Sudah tiga hari Erisca tidak bertatap wajah dengan Guntur. Terakhir kali bertemu ketika Guntur nekat terobos pagar dan juga menaiki balkon kamarnya. Saat itu Erisca nyaris kehilangan kesucian di bibir jika saja dia tidak cepat-cepat menghindar. Beruntung lah Guntur tersadar dan tidak memaksakan keinginan diri. 

Ah ... Erisca jadi salah tingkah bila memutar-mutar bayangan kala itu. Sudah dua kali Guntur ingin merenggut keperawanan di bibirnya, tetapi selalu gagal. Erisca, sih, mau-mau saja bermesraan seperti adegan di drama Korea.

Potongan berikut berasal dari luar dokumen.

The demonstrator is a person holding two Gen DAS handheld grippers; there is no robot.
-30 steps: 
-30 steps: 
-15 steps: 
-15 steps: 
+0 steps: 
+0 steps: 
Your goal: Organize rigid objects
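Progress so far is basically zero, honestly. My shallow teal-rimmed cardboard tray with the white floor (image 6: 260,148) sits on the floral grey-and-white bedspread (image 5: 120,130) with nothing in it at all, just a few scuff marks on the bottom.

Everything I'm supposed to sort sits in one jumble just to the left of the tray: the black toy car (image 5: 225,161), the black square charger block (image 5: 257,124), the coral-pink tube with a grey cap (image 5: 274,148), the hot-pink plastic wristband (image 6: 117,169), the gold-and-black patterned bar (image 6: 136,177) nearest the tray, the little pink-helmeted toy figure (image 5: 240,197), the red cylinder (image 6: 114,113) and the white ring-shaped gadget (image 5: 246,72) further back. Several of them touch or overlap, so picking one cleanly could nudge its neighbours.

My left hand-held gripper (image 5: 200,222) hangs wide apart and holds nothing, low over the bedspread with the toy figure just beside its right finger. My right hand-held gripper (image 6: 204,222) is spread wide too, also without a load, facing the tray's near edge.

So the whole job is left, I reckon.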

Namun, dia masih ingat dosa yang tentu akan Tuhan timpakan untuknya. 

"Nanti, deh, kalau udah nikah," gumam Erisca, pelan sekali. 

Dia membalas satu pesan lagi kemudian mematikan ponsel. Terus-terusan bertukar kabar membuat Erisca jadi tidak fokus. Dia terkadang suka senyum-senyum sendiri dengan wajah memerah, dan Sarah pasti akan curiga jika memergokinya. 

***

Keringat semakin bertambah. Erisca mengibaskan tangan di depan wajah guna menghilangkan sedikitnya rasa panas. Sudah hampir setengah jam dia berjongkok di samping makam mendiang sang nenek. Selepas membaca surat Yasin, Fendi memimpin doa-doa lainnya. 

"Rumput-rumput panjang ini jadi bukti kalau mama emang jarang ziarah ke sini. Harusnya setiap hari Jum'at mama datang, tapi selalu enggak ada waktu luang." Sarah menyeka air mata, rasa nyeri menyerang dada tatkala mengingat keburukan diri. 

"Enggak apa-apa, Ma. Lagian kita juga bisa, kok, kasih doa buat orang-orang yang udah meninggal dari rumah aja." Erisca buka suara. Sembari mencabuti rumput liar, dia tak henti memperhatikan wajah sendu sang mama. 

Begitu lah manusia ketika ditinggalkan orang tua. Erisca jadi tidak siap jikalau Sarah dan Fendi pergi begitu saja. 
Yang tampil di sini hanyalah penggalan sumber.